[Saved data entries]

_ _ _ _ _

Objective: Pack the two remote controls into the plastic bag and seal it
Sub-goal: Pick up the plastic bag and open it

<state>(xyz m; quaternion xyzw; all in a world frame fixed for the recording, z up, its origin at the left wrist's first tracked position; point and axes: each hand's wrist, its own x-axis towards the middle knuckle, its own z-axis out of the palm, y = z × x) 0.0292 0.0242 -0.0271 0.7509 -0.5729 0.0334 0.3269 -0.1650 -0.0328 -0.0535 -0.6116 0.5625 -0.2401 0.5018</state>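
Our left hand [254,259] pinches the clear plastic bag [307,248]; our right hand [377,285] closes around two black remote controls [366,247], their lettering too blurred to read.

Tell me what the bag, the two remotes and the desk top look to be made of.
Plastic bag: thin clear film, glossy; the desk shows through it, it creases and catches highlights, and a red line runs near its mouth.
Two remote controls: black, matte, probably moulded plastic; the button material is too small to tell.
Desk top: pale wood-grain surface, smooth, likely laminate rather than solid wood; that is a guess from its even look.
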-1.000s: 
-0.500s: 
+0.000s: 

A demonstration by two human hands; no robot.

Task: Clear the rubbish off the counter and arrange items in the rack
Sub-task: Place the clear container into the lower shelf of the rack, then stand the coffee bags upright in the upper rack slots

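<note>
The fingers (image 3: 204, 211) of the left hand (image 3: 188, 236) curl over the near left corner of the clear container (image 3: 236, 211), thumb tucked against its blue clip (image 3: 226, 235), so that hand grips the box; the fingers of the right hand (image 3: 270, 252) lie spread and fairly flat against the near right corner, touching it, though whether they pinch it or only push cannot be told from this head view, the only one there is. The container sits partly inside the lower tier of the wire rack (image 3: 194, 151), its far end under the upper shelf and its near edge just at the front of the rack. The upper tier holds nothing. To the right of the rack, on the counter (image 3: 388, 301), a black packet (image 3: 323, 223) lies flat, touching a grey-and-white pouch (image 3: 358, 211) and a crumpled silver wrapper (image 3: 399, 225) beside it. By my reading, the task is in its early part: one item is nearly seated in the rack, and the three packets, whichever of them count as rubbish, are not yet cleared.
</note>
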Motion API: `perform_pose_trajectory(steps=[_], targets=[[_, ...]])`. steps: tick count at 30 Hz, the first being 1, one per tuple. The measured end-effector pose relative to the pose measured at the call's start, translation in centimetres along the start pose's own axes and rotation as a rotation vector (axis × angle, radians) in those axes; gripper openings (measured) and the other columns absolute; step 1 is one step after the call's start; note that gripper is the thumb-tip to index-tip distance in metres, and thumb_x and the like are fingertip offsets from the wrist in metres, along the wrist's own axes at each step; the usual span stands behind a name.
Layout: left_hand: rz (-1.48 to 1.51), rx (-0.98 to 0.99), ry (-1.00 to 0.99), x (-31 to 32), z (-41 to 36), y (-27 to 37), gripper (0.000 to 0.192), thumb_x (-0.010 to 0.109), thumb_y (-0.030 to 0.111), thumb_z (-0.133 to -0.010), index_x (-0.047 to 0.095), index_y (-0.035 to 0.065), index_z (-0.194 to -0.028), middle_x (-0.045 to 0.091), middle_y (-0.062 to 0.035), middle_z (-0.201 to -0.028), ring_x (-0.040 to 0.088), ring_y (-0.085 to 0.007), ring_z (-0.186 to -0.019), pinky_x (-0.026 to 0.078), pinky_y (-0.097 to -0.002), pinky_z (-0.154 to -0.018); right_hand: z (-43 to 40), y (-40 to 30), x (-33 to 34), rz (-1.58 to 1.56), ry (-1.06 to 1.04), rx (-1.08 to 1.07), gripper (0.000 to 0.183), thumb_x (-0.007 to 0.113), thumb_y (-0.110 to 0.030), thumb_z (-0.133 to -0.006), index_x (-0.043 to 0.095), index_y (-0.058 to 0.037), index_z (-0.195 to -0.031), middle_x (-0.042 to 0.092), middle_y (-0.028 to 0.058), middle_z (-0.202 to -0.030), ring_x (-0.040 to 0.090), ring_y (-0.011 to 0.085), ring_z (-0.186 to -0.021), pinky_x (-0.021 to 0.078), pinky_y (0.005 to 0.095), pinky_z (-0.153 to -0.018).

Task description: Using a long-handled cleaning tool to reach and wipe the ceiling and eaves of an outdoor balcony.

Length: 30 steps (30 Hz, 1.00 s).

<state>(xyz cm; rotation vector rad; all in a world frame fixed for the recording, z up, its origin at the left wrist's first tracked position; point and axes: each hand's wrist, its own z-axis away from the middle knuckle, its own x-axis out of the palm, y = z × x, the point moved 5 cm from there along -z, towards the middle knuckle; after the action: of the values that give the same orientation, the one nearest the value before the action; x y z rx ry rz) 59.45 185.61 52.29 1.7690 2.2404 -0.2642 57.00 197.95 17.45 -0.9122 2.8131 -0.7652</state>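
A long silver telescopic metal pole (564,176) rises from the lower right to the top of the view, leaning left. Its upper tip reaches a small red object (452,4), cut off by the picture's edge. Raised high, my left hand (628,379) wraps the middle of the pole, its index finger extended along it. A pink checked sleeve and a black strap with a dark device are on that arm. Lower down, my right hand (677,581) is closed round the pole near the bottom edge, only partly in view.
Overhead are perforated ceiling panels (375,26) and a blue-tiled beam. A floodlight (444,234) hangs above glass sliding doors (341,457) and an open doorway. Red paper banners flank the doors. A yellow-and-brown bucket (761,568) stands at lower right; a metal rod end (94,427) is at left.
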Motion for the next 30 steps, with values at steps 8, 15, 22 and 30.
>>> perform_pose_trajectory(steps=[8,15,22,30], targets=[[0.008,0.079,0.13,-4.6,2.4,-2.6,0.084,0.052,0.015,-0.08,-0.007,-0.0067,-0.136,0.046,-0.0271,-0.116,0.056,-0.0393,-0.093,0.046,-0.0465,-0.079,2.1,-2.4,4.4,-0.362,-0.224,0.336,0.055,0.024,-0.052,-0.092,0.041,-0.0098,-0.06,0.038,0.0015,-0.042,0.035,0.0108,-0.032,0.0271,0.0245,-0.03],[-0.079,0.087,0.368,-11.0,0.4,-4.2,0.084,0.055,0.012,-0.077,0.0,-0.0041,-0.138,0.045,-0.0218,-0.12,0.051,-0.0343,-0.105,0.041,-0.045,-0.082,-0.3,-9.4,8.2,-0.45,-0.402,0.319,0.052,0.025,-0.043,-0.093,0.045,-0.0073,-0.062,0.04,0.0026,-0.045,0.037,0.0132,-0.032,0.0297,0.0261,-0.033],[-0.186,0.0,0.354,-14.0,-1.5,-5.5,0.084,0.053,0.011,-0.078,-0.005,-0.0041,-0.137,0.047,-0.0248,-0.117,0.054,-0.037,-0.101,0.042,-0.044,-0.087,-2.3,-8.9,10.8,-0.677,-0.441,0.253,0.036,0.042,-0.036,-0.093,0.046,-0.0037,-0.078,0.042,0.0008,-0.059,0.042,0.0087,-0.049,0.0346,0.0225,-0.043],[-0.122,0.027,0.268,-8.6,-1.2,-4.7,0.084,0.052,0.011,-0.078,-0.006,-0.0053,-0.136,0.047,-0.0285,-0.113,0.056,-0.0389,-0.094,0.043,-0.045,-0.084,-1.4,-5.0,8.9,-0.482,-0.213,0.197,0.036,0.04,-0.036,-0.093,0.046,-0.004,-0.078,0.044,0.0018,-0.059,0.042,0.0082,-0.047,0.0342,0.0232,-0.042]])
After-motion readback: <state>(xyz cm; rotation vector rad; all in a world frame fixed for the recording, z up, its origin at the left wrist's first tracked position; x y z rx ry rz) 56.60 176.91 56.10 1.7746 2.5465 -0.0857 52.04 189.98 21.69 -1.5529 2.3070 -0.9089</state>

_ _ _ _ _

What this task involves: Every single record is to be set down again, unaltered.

Solved exercise:
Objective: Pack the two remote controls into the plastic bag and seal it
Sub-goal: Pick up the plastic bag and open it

<state>(xyz m; quaternion xyzw; all in a world frame fixed for the recording, z up, its origin at the left wrist's first tracked position; point and axes: each hand's wrist, its own x-axis towards the middle knuckle, its own z-axis out of the palm, y = z × x) 0.0292 0.0242 -0.0271 0.7509 -0.5729 0.0334 0.3269 -0.1650 -0.0328 -0.0535 -0.6116 0.5625 -0.2401 0.5018</state>
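Our left hand [254,259] pinches the clear plastic bag [307,248]; our right hand [377,285] closes around two black remote controls [366,247], their lettering too blurred to read.

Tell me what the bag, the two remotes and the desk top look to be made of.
Plastic bag: thin clear film, glossy; the desk shows through it, it creases and catches highlights, and a red line runs near its mouth.
Two remote controls: black, matte, probably moulded plastic; the button material is too small to tell.
Desk top: pale wood-grain surface, smooth, likely laminate rather than solid wood; that is a guess from its even look.
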-1.000s: 
-0.500s: 
+0.000s: 

A demonstration by two human hands; no robot.

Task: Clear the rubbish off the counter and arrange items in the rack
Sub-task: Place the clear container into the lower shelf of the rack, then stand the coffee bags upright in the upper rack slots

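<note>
The fingers (image 3: 204, 211) of the left hand (image 3: 188, 236) curl over the near left corner of the clear container (image 3: 236, 211), thumb tucked against its blue clip (image 3: 226, 235), so that hand grips the box; the fingers of the right hand (image 3: 270, 252) lie spread and fairly flat against the near right corner, touching it, though whether they pinch it or only push cannot be told from this head view, the only one there is. The container sits partly inside the lower tier of the wire rack (image 3: 194, 151), its far end under the upper shelf and its near edge just at the front of the rack. The upper tier holds nothing. To the right of the rack, on the counter (image 3: 388, 301), a black packet (image 3: 323, 223) lies flat, touching a grey-and-white pouch (image 3: 358, 211) and a crumpled silver wrapper (image 3: 399, 225) beside it. By my reading, the task is in its early part: one item is nearly seated in the rack, and the three packets, whichever of them count as rubbish, are not yet cleared.
</note>
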Motion API: `perform_pose_trajectory(steps=[_], targets=[[_, ...]])`. steps: tick count at 30 Hz, the first being 1, one per tuple. The measured end-effector pose relative to the pose measured at the call's start, translation in centimetres along the start pose's own axes and rotation as a rotation vector (axis × angle, radians) in those axes; gripper openings (measured) and the other columns absolute; step 1 is one step after the call's start; note that gripper is the thumb-tip to index-tip distance in metres, and thumb_x and the like are fingertip offsets from the wrist in metres, along the wrist's own axes at each step; the usual span stands behind a name.
Layout: left_hand: rz (-1.48 to 1.51), rx (-0.98 to 0.99), ry (-1.00 to 0.99), x (-31 to 32), z (-41 to 36), y (-27 to 37), gripper (0.000 to 0.192), thumb_x (-0.010 to 0.109), thumb_y (-0.030 to 0.111), thumb_z (-0.133 to -0.010), index_x (-0.047 to 0.095), index_y (-0.035 to 0.065), index_z (-0.194 to -0.028), middle_x (-0.045 to 0.091), middle_y (-0.062 to 0.035), middle_z (-0.201 to -0.028), ring_x (-0.040 to 0.088), ring_y (-0.085 to 0.007), ring_z (-0.186 to -0.019), pinky_x (-0.026 to 0.078), pinky_y (-0.097 to -0.002), pinky_z (-0.154 to -0.018); right_hand: z (-43 to 40), y (-40 to 30), x (-33 to 34), rz (-1.58 to 1.56), ry (-1.06 to 1.04), rx (-1.08 to 1.07), gripper (0.000 to 0.183), thumb_x (-0.007 to 0.113), thumb_y (-0.110 to 0.030), thumb_z (-0.133 to -0.006), index_x (-0.043 to 0.095), index_y (-0.058 to 0.037), index_z (-0.195 to -0.031), middle_x (-0.042 to 0.092), middle_y (-0.028 to 0.058), middle_z (-0.202 to -0.030), ring_x (-0.040 to 0.090), ring_y (-0.011 to 0.085), ring_z (-0.186 to -0.021), pinky_x (-0.021 to 0.078), pinky_y (0.005 to 0.095), pinky_z (-0.153 to -0.018).

Task description: Using a long-handled cleaning tool to reach and wipe the ceiling and eaves of an outdoor balcony.

Length: 30 steps (30 Hz, 1.00 s).

<state>(xyz cm; rotation vector rad; all in a world frame fixed for the recording, z up, its origin at the left wrist's first tracked position; point and axes: each hand's wrist, its own z-axis away from the middle knuckle, its own x-axis out of the palm, y = z × x, the point moved 5 cm from there along -z, towards the middle knuckle; after the action: of the values that give the same orientation, the one nearest the value before the action; x y z rx ry rz) 59.45 185.61 52.29 1.7690 2.2404 -0.2642 57.00 197.95 17.45 -0.9122 2.8131 -0.7652</state>
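A long silver telescopic metal pole (564,176) rises from the lower right to the top of the view, leaning left. Its upper tip reaches a small red object (452,4), cut off by the picture's edge. Raised high, my left hand (628,379) wraps the middle of the pole, its index finger extended along it. A pink checked sleeve and a black strap with a dark device are on that arm. Lower down, my right hand (677,581) is closed round the pole near the bottom edge, only partly in view.
Overhead are perforated ceiling panels (375,26) and a blue-tiled beam. A floodlight (444,234) hangs above glass sliding doors (341,457) and an open doorway. Red paper banners flank the doors. A yellow-and-brown bucket (761,568) stands at lower right; a metal rod end (94,427) is at left.
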Motion for the next 30 steps, with values at steps 8, 15, 22 and 30.
>>> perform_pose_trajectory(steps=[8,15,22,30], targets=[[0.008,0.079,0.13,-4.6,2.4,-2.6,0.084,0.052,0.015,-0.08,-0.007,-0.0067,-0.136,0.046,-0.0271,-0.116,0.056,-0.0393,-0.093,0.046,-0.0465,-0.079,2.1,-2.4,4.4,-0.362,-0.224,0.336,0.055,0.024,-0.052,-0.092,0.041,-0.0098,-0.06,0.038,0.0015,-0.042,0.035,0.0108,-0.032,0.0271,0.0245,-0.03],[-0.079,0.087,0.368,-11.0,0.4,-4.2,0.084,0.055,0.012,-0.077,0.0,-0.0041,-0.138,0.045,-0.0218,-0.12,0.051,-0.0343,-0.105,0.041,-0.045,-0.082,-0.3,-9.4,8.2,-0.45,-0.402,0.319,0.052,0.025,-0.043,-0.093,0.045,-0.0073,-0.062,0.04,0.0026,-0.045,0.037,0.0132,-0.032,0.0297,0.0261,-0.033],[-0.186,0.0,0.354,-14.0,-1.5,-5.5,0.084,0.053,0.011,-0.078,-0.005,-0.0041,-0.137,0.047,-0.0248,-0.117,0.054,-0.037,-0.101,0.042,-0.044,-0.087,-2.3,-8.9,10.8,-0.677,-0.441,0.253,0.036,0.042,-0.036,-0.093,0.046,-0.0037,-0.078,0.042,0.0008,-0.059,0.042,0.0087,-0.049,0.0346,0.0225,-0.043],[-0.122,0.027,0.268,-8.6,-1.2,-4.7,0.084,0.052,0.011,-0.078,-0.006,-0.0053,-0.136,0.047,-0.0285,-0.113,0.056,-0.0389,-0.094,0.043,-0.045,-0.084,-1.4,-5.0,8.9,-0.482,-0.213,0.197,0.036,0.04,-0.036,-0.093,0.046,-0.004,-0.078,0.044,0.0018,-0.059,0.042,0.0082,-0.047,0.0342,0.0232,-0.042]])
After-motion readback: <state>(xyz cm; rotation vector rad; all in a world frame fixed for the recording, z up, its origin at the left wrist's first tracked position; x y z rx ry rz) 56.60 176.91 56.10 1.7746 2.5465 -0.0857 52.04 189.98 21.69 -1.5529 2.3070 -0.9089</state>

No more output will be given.